このパッチ・ベイは外部のEuroRackモジュールとも容易に接続でき、例えばMIDIというセクションにあるKBD端子(ピッチ出力)を外部オシレーター・モジュールのV/Oct端子にパッチングし、EGのアウトを外部モジュールのVCAに、そのVCAアウトを本機のEXTイン(外部入力)に接続すれば、外部モジュールを鍵盤で内蔵オシレーターのように扱うことができる。また、パッチ・ベイで扱えるアッテネーターも大変便利。外部モジュールにアッテネーターが付いていないこともよくあるからだ。例えばLFOのアウトを外部モジュールに送る際や、VCO2のサイン波をFM合成用ソースとして送る場合などに有用だろう。このパッチ・ベイは、外部モジュールを使わずとも十分に楽しめる。AD方式のEGと“Att2→Amp”ツマミを活用すればシーケンサーを使わずに自動演奏が行えたりもするので、適当にパッチングするだけでも遊べるのだ。

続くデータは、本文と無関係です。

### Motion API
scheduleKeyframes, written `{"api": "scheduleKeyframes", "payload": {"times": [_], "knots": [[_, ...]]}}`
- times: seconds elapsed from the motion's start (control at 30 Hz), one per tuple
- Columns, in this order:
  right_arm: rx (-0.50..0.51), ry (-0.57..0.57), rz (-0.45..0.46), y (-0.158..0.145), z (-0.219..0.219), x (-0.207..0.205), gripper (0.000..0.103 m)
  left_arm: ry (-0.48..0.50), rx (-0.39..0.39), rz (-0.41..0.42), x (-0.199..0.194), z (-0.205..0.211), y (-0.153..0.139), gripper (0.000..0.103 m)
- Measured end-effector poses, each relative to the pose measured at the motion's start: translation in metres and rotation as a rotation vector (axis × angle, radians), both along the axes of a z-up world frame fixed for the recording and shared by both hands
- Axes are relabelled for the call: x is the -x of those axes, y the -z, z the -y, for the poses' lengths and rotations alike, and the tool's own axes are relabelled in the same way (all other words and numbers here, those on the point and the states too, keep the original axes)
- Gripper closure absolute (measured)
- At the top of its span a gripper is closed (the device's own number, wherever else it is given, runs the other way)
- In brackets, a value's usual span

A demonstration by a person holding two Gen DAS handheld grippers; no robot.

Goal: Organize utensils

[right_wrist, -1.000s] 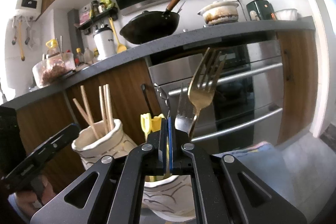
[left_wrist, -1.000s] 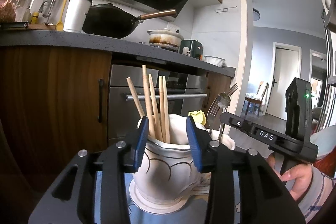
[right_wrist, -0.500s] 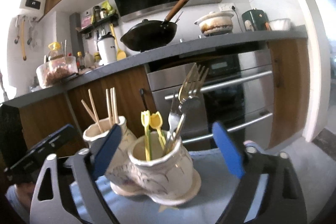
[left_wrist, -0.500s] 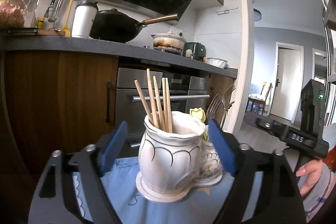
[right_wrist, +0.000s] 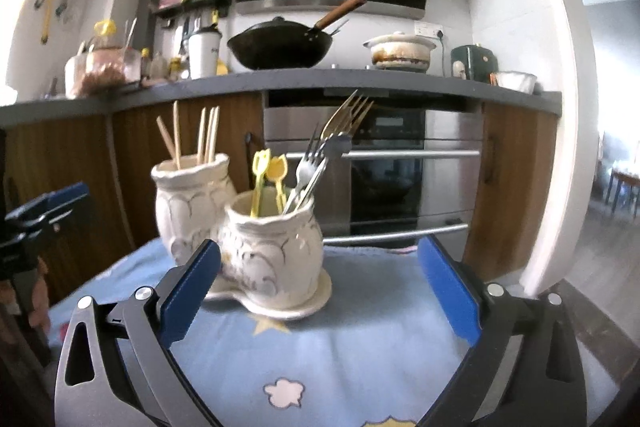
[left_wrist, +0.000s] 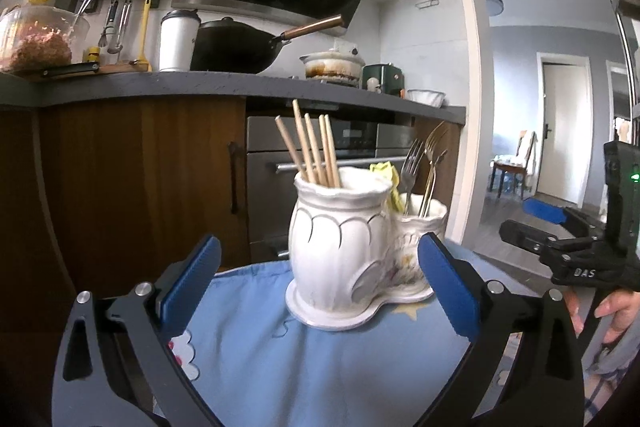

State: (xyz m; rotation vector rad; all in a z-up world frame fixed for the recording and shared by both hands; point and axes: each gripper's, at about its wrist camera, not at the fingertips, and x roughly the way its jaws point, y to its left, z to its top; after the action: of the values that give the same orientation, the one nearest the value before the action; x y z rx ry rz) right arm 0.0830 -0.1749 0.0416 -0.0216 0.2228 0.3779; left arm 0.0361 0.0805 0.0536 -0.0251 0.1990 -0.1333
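Your left gripper (left_wrist: pixel 318 281) has let go of the tall vase (left_wrist: pixel 338 247) and your right gripper (right_wrist: pixel 318 283) has dropped the fork (right_wrist: pixel 340 131); both sets of jaws are opening with nothing pressed between them; the chopsticks (left_wrist: pixel 312 151) and forks now stand in the twin holder just ahead of you on the blue tabletop cloth (right_wrist: pixel 352 347); sorting looks finished, so back away.

Occluded and cropped regions, both wrist views.
Chopsticks' (left_wrist: pixel 316 151) and forks' (right_wrist: pixel 320 163) lower ends hidden inside the holder (left_wrist: pixel 340 235); person's hand (left_wrist: pixel 616 311) cut off at right edge; left-view yellow picks (left_wrist: pixel 390 175) mostly hidden behind the taller pot.
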Motion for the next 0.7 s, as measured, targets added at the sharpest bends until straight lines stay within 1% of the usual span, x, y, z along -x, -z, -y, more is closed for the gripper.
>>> {"api": "scheduleKeyframes", "payload": {"times": [0.1,0.27,0.6,0.7], "knots": [[0.006,-0.002,0.004,0.003,0.0,0.001,0.005,-0.007,-0.002,-0.014,0.0,-0.001,0.005,0.006],[-0.001,0.0,0.004,0.003,0.002,0.002,0.005,-0.028,-0.014,0.012,0.006,0.0,0.005,0.006],[0.007,-0.002,0.007,0.003,0.001,0.003,0.005,-0.028,-0.085,0.019,0.01,0.015,0.006,0.006],[0.008,-0.003,0.006,0.002,0.001,0.003,0.005,-0.029,-0.084,0.015,0.01,0.016,0.006,0.006]]}}
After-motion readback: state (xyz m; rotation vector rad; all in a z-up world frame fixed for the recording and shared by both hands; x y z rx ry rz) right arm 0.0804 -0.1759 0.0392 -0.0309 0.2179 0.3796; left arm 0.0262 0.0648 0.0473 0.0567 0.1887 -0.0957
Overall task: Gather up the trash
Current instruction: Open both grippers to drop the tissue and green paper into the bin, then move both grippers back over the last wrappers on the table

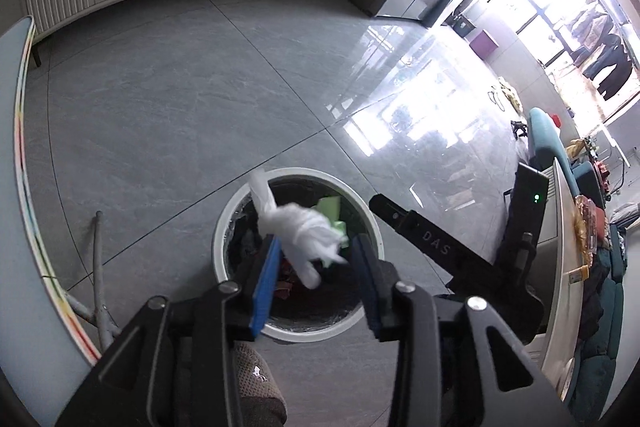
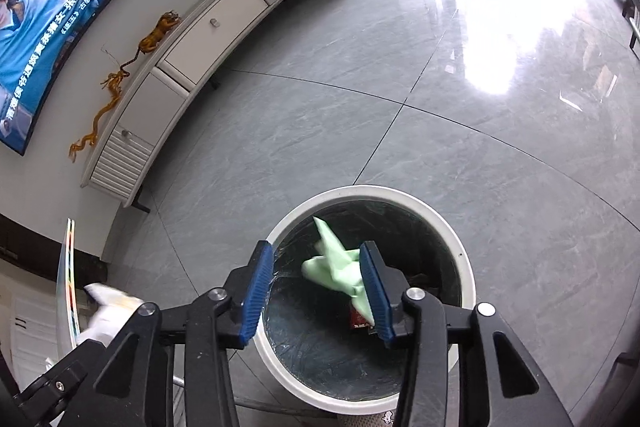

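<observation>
The left gripper [image 1: 316, 263] has its blue-padded fingers [image 1: 266, 281] spread apart, and a crumpled white tissue [image 1: 304, 231] hangs in the gap, touching the left pad at most and no longer pinched. It sits directly over the mouth of the round white trash bin [image 1: 224, 223], which is lined with a dark bag and already holds scraps.

The right gripper [image 2: 318, 287] is likewise released: its fingers [image 2: 256, 291] stand parted, with a crumpled pale green paper [image 2: 340, 267] lying against the right-hand pad, free of the other pad, above the bin's [image 2: 464, 263] open mouth. Whether the paper clings to that pad or is already dropping cannot be told.

This looks like the drop step, with both pieces of trash let go over the bin. To do it well, keep both pairs of fingers centred above the opening until each piece has cleared the pads; light tissue tends to snag on ribbed rubber, so a wider spread or a small shake may be needed. The two tools are close together over the bin, so lift them apart without knocking the rim. Around it lies grey tiled floor [image 2: 400, 131].
</observation>
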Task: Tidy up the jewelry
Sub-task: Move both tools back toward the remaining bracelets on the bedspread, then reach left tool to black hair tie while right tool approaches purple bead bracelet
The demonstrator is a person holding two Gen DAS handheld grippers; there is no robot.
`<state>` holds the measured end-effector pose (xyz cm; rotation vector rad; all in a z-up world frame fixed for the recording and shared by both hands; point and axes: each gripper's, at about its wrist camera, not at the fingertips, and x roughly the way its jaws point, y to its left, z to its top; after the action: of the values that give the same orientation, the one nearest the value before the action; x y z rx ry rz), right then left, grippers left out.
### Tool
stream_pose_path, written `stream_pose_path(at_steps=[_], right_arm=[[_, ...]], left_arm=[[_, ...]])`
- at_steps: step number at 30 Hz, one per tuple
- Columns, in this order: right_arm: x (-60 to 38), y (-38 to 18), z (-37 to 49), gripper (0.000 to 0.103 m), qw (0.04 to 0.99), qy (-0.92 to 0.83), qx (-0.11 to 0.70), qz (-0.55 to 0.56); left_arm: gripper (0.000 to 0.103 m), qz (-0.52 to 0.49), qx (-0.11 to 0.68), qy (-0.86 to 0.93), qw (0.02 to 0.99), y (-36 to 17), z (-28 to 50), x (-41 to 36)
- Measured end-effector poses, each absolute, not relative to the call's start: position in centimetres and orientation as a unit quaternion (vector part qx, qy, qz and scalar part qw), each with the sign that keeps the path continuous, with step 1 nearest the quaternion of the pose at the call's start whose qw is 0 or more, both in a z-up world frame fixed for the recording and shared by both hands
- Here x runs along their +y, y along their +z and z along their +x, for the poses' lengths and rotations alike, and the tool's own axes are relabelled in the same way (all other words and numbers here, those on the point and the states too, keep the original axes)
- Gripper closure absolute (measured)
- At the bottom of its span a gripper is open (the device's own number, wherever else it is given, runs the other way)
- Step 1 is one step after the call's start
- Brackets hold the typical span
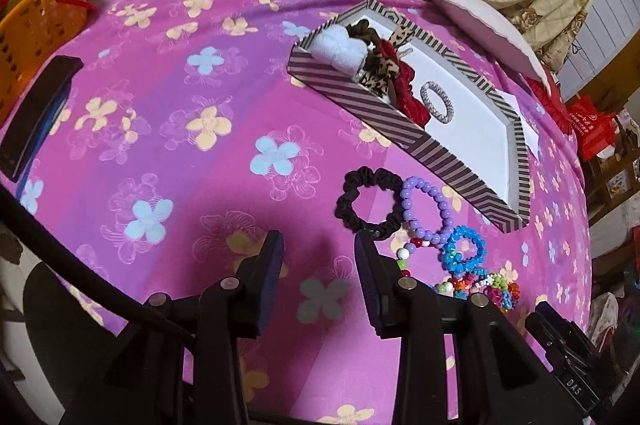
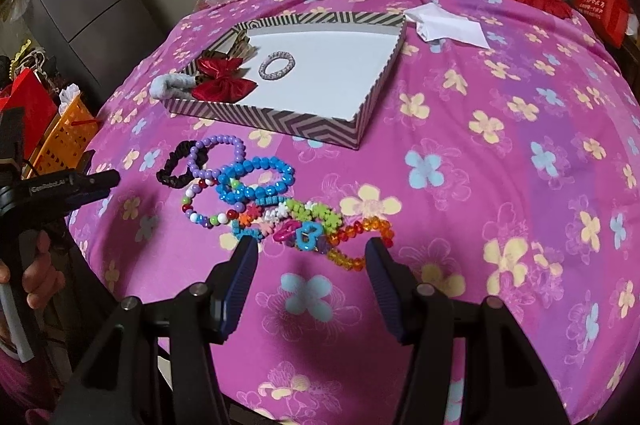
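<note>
We've got a decent start — the striped box (image 2: 280,113) near the bed's far edge already holds a silver ring-shaped band (image 2: 277,65), a red bow (image 2: 224,81) and some fluffy bits along its left wall. Left to sort, as far as we can tell: the black scrunchie (image 2: 176,169), purple bead bracelet (image 2: 218,155), blue ones (image 2: 256,181) and the mixed colourful pile (image 2: 304,221), all on the pink sheet (image 2: 480,185) beside the box's near corner. Both tools empty — right gripper (image 2: 312,257) spread wide just short of the pile, left gripper (image 1: 320,253) spread too, its right finger by the scrunchie.
</note>
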<state>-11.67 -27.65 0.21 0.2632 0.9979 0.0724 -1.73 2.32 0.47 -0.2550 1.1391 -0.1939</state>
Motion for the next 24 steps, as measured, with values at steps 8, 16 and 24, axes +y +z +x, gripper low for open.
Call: stream_pose_path(at_steps=[8, 16, 24], right_arm=[[-24.2, 0.3, -8.0, 0.044, 0.871, 0.070, 0.480, 0.084], [-21.1, 0.3, -4.2, 0.045, 0.870, 0.100, 0.480, 0.044], [-19.4, -0.8, -0.6, 0.050, 0.865, 0.108, 0.490, 0.007]], left_arm=[[0.040, -0.091, 0.542, -0.113, 0.828, -0.7, 0.0, 0.5], [0.040, -0.070, 0.549, -0.107, 0.826, -1.8, 1.6, -0.1], [0.039, -0.053, 0.549, -0.106, 0.827, -2.3, 2.1, -0.9]])
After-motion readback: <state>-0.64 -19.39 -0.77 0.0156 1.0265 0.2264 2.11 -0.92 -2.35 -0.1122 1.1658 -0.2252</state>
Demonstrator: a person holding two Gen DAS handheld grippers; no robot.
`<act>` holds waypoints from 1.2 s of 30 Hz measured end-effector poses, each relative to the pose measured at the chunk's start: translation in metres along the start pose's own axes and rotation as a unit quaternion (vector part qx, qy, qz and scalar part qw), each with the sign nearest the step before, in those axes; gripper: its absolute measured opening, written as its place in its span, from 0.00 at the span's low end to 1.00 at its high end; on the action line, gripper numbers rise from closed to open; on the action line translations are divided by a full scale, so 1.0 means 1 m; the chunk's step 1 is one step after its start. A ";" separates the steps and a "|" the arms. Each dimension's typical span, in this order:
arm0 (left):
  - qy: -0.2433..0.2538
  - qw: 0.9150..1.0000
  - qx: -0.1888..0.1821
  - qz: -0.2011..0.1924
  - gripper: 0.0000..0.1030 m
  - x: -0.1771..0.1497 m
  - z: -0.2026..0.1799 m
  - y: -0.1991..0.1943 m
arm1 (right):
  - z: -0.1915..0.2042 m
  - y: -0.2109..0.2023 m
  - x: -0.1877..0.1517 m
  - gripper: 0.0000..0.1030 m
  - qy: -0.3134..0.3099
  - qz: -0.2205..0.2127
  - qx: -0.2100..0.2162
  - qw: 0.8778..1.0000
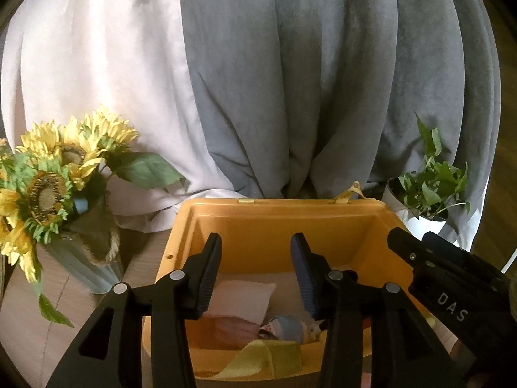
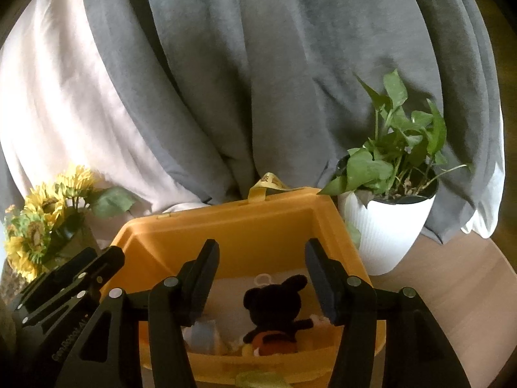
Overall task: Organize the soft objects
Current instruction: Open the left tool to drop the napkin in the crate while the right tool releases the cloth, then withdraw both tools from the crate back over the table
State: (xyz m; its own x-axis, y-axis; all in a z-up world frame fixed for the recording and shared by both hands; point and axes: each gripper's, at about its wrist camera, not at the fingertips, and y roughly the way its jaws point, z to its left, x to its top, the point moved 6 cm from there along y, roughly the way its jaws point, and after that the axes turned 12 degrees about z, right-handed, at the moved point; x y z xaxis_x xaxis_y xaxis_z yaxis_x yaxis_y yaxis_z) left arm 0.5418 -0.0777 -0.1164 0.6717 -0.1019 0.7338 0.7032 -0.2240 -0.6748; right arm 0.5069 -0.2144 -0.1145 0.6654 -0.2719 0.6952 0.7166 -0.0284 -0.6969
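Note:
An orange plastic bin [image 1: 284, 223] stands on the table and holds soft things: a pink folded cloth [image 1: 240, 300], a blue and white soft toy [image 1: 287, 325] and a yellow cloth [image 1: 265, 357]. In the right wrist view the bin [image 2: 232, 226] also holds a black mouse plush with red shorts [image 2: 274, 317] and a pale blue item [image 2: 203, 334]. My left gripper [image 1: 255, 274] is open and empty above the bin. My right gripper [image 2: 261, 278] is open and empty above the plush. Each gripper's body shows at the edge of the other's view.
A vase of artificial sunflowers [image 1: 55, 174] stands left of the bin. A white pot with a green plant [image 2: 387, 223] stands right of it. Grey and white curtains [image 1: 290, 80] hang close behind. The wooden table top [image 2: 468, 291] shows at the right.

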 end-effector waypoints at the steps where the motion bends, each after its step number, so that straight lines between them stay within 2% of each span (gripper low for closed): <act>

単体はもちろんのこと、外部モジュールとの接続でも大いに活用できる本機。ARTURIAからRackBrute 3U(42,000円)/RackBrute 6U(55,000円)という外部モジュール用のケース&電源も発売されているので、これからモジュラーを始めようという人には最初の一台として、まずはこのMiniBrute 2でモジュラー・シンセの基礎を学ぶというのもオススメだし、コスト・パフォーマンスは相当に良いと思う。